Based on the Rick Price song, 'Heaven Knows'.

 

August 1994

Dan Mangan watched as his girlfriend… his ex-girlfriend, he corrected himself, walked away. Hallie Belden. He had met her one remarkable summer, four years before when she visited her cousins in Sleepyside, New York. They had been together, officially, as a couple for just under two years; he had taken a job earning extra money for college specifically in Idaho to be near her. They had spent eight blissful months together, under the watchful eye of her parents (not that it mattered much, they had consummated their relationship the July before last). Now she suddenly decided to end it. Why? Because she wanted to be free from romantic entanglements for her senior year.

He supposed he could understand it on some level. He was 19, just starting college (a year late thanks to a two-year exchange in Australia), she was 17, embarking on her senior year of high school. Although they officially had only been together for a little under two years, for all intents and purposes they had been together since the summer of 1991, a year after they met. They had agreed, that summer, to date other people while he was in Australia; but neither of them did.

Which was why it burned so much now. When Dan was first preparing to go on the exchange to Australia, they both decided that they were too young for a long distance relationship. He still remembered that day clearly.

 

August 1991

“So you’re really going to do this, huh? 14-year-old Hallie Belden asked on the last day of her stay at Crabapple Farm. There was something unreadable in her blackberry-coloured eyes.

“Uh huh,” the then 16-year-old Dan replied. “I know it sounds a bit strange, especially when you consider that the exchange was originally only meant for Honey…”

“But Honey felt strange spending three years in Australia without the rest of the Bob Whites, so Mr Sage extended the invitation to the lot of you,” Hallie knew the story by heart. “And the others didn’t want you to miss out again, so they begged and cajoled Regan until he let you go.”

At least Dan had the grace to look sheepish at her mildly exasperated tone. The story had been repeated a little much lately. “I’m sorry for going on about it. But it is an amazing opportunity that I never thought would be available to me. I would be an idiot to give it up.”
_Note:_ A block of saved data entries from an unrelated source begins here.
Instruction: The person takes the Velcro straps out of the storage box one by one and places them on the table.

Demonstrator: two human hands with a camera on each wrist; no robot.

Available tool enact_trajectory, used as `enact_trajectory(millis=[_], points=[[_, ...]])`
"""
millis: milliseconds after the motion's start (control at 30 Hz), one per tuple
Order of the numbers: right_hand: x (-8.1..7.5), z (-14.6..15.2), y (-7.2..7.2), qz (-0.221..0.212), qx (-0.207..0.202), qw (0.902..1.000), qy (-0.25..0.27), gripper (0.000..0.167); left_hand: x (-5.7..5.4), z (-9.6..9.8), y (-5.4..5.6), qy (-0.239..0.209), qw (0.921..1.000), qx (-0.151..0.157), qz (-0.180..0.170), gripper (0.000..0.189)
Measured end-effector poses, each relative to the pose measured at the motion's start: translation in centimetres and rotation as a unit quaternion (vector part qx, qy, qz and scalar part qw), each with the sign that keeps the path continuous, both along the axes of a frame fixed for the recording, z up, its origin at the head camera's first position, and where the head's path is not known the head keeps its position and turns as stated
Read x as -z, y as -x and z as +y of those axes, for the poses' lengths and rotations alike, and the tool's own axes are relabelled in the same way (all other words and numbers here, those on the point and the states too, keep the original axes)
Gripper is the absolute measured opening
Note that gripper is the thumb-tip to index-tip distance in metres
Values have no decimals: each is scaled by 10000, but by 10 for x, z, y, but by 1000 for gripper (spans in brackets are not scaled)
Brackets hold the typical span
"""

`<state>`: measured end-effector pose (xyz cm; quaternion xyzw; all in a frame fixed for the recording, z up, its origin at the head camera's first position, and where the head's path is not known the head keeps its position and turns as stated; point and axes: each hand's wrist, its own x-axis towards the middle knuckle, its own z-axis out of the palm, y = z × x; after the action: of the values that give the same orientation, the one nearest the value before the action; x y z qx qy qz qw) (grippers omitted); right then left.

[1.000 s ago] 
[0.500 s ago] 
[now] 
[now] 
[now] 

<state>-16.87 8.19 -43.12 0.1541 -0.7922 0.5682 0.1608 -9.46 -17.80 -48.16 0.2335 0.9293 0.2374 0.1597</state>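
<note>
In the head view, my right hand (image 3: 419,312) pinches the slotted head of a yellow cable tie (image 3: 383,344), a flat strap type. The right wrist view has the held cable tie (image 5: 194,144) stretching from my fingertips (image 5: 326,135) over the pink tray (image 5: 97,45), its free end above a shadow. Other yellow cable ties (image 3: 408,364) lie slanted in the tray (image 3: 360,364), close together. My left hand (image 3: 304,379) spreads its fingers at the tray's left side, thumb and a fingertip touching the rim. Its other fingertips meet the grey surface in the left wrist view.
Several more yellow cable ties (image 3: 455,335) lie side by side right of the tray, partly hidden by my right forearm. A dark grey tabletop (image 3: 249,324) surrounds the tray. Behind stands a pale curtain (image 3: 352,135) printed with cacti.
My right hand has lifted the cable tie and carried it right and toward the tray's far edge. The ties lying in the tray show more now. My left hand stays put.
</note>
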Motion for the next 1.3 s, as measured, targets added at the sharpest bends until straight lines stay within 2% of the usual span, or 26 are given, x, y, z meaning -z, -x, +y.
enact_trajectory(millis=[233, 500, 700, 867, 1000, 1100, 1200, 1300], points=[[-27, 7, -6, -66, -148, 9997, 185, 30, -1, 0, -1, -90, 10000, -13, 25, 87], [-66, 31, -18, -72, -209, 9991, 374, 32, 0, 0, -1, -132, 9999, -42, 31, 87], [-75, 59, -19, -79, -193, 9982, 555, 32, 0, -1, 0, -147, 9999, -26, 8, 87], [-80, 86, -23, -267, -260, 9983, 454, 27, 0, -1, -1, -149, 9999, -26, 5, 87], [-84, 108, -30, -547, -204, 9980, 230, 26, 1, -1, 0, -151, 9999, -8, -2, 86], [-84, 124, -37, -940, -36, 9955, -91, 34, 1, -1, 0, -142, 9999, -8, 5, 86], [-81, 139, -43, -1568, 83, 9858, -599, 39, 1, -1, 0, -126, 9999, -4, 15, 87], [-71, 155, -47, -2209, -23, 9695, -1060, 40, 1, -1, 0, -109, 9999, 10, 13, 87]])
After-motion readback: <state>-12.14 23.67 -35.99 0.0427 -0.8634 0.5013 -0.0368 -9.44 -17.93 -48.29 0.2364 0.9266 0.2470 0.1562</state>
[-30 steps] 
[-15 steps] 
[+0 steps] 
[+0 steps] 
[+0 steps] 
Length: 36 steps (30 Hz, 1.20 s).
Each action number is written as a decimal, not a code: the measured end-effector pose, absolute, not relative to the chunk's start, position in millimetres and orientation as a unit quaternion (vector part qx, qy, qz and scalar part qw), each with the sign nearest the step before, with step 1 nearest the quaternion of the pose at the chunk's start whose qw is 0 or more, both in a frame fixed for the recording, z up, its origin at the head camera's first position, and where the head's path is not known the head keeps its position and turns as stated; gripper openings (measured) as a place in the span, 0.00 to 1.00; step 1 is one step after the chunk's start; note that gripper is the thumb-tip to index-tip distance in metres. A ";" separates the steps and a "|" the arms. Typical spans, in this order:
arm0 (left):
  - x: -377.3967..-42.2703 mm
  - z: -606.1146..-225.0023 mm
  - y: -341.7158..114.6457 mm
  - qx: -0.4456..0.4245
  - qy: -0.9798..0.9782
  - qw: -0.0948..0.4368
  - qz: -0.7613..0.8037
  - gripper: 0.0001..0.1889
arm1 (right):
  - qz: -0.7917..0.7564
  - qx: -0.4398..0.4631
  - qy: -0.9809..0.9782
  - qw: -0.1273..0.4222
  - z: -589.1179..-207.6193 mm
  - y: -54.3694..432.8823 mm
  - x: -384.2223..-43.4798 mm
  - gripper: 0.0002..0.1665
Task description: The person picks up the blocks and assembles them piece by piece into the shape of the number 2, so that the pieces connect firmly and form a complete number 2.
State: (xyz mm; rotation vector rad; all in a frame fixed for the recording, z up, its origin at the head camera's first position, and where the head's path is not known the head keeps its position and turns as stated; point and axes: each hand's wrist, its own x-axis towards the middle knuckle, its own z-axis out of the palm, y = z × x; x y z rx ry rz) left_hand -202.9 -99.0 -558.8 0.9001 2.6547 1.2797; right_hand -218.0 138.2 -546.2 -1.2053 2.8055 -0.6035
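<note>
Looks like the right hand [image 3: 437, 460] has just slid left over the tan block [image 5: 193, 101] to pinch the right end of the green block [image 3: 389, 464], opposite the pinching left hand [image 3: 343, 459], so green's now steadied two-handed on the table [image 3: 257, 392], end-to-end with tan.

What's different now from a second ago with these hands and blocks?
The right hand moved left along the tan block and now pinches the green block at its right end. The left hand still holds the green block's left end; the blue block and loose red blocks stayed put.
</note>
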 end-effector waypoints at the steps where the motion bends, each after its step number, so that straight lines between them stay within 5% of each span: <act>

“Don’t you dare even think about passing this up,” Hallie said sharply, as if she thought he was thinking about it. Perhaps he was, on some unconscious level that rebelled at this new change in his life just when everything seemed to settle down to normal.

“Dan, you have missed out on too many Bob White trips because you were working,” Hallie went on in a softer tone. “You have this opportunity, take it.”

Dan glanced away, looking out across the Wheeler’s lake. He wanted to draw her into his arms and kiss her senseless, to tell her that he would stay in the States, to ask her to wait for him. But he could not do any of those things—especially the last. She really was too young for any sort of serious relationship, let alone a long-distance one. And it would not be fair to ask her to give up most of her high school years to wait for him.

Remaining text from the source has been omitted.